毎年八月に開催される武闘大会、その優勝者には宝物庫収蔵の一品が贈られることになっているのだけど、そのときに宝物庫の中を見学できるらしい。さすがに国宝は無理でも、それに準じた宝物がいただけるのだ。……私自身は宝石類には興味ないけれど、小説通りに聖霊剣が献上されていれば、もしかしたらこの目で確認できるかもしれない。できれば、手に入れたいところだけどね。
それともう一つ。
メルから色々と話を聞くことができた。その内容は、メルの両親の話。
お父さんがアレクサンドル、愛称サーシャさん。お母さんがウロフカーニャ、愛称ウーニャさん。
サーシャさんは、もともとはデニアス王都近郊のノリヴァフスク出身だったそう。ウーニャさんのフルネームは、ウロフカーニャ・アントノーヴナ・カル=アストローヴァ。その名字の通り、カル=アストロフ出身。ミリア王妃とウーニャさんは、黒龍同士で昔から親交もあり、親友とも呼べる間柄だったそう。
ある日、一人の黒龍が禁忌を犯し、それを追ってウーニャさんとミリア王妃……当時は王妃ではないのでミリアさん、が仲間と共に追跡したけれど、ガドネアの地で返り討ちに遭い、ミリアさんはアクエイスで、ウーニャさんはノリヴァフスク近郊にて力尽きたという。ミリアさんは当時旅をしていた私のお父さんとファーネル王……当時は王子と、まだ旅には参加していなかったお母さんに救助され、ウーニャさんもサーシャさんに救助され、それぞれ一命を取り留めた。私の両親とアルちゃんの両親が二人と合流して、その禁忌を犯した黒龍をデニアス近郊の森に封印に至った、という。

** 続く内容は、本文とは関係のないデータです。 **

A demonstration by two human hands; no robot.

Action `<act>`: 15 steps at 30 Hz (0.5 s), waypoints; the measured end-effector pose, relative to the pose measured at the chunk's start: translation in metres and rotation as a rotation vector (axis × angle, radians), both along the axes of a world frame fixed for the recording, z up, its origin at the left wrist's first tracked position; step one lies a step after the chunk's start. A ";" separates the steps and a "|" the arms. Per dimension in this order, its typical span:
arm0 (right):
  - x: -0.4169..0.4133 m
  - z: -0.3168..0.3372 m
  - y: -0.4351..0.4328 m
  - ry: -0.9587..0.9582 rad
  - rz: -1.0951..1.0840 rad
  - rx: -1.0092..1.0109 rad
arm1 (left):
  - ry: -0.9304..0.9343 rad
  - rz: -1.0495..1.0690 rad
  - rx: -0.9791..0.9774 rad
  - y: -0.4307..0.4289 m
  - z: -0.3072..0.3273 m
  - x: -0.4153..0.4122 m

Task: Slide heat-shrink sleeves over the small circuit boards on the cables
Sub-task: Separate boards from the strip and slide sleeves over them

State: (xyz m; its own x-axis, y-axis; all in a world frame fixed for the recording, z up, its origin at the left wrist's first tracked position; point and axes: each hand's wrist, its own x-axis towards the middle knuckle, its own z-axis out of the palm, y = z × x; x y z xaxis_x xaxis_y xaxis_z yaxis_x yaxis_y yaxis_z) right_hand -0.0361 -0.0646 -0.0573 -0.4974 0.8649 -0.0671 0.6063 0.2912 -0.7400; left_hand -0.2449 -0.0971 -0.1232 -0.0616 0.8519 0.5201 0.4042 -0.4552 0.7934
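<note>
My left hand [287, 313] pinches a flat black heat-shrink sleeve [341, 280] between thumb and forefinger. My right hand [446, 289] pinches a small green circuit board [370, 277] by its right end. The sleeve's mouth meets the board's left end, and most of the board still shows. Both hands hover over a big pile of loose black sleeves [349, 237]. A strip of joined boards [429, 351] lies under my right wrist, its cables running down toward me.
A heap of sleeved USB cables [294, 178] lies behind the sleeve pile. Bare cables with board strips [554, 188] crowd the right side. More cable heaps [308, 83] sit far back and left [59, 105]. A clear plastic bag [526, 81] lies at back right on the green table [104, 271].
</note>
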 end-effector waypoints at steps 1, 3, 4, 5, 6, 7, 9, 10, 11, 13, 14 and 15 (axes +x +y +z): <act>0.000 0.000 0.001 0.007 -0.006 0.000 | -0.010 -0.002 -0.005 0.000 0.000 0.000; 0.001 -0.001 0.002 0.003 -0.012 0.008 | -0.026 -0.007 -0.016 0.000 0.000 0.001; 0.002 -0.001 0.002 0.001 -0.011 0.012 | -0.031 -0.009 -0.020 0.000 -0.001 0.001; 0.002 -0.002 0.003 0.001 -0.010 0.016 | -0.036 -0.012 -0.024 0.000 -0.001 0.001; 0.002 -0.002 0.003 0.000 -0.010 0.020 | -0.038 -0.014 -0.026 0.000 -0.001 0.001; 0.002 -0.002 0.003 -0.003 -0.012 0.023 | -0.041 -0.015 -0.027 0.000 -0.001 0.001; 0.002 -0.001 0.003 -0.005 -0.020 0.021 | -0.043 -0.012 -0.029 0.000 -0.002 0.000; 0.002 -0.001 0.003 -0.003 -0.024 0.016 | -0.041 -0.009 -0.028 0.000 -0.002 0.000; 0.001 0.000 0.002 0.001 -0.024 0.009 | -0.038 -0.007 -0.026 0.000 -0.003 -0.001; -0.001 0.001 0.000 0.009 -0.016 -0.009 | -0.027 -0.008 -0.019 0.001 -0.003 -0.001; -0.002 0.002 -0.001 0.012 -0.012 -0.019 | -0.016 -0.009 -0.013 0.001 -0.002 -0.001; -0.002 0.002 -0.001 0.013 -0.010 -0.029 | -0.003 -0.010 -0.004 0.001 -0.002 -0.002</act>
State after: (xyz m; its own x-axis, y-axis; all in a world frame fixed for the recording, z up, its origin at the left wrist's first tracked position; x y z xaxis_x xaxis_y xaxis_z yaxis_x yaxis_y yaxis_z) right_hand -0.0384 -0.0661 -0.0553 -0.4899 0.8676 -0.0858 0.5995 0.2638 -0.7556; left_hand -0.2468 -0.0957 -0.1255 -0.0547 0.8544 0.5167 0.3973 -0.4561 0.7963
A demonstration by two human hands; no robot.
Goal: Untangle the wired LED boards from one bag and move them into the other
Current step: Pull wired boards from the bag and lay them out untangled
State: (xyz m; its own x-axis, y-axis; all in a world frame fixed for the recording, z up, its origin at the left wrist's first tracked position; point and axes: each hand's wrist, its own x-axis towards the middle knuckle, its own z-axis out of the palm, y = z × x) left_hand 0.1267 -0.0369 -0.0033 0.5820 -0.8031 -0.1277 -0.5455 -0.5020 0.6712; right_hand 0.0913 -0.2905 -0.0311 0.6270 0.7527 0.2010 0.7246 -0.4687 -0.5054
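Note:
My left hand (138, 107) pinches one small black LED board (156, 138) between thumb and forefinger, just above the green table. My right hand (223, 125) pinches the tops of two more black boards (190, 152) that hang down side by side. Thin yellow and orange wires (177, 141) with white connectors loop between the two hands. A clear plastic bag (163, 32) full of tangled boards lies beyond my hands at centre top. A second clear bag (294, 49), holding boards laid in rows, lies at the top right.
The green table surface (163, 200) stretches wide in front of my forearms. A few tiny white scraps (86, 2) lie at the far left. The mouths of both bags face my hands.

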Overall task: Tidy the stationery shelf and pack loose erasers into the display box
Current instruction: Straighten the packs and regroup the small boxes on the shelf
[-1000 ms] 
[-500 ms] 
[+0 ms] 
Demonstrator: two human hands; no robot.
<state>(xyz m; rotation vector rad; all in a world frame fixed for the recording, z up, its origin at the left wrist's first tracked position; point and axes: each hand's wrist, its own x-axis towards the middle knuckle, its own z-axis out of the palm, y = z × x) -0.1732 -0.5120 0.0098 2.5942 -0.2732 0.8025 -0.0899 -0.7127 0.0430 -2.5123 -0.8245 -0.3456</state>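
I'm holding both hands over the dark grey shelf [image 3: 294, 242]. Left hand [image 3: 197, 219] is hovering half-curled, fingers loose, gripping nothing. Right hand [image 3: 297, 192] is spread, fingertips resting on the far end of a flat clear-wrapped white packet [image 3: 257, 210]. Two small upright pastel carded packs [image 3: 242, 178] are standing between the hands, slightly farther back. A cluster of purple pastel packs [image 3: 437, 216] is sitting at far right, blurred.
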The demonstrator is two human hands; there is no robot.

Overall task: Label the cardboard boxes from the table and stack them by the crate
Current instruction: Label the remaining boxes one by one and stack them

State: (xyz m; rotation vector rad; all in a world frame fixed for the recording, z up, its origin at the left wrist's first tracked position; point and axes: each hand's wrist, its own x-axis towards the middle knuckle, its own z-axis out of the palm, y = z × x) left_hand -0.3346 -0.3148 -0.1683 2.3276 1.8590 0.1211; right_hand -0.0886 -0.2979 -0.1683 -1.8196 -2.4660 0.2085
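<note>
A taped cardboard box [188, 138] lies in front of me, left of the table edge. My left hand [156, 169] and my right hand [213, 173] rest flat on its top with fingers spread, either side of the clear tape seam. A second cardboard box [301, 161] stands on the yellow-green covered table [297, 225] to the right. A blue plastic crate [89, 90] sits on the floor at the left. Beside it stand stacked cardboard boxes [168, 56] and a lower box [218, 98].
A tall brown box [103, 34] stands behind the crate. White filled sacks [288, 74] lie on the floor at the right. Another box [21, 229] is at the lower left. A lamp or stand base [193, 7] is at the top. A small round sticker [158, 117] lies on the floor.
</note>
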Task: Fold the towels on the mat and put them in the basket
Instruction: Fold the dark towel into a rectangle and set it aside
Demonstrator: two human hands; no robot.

驚いたのは、アルちゃんとメル、そして私たちの縁はこんな所で繋がってたんだなって事。
一つ気になるのは、封印された黒龍の話。ウーニャさんが四大精霊封印術を使用しての封印だったことである。術者が亡くなれば、術も解ける。ウーニャさんは、カル=アストロフ襲撃の際に命を落としているので、この時に封印術も解けてしまったはずだが、それから数年経過した現在、デニアスでは何ら事件が起きたという話は聞いていない。
単なる杞憂で済めば良いが、……旅立ちの前に、妙な胸騒ぎを覚えるに至った。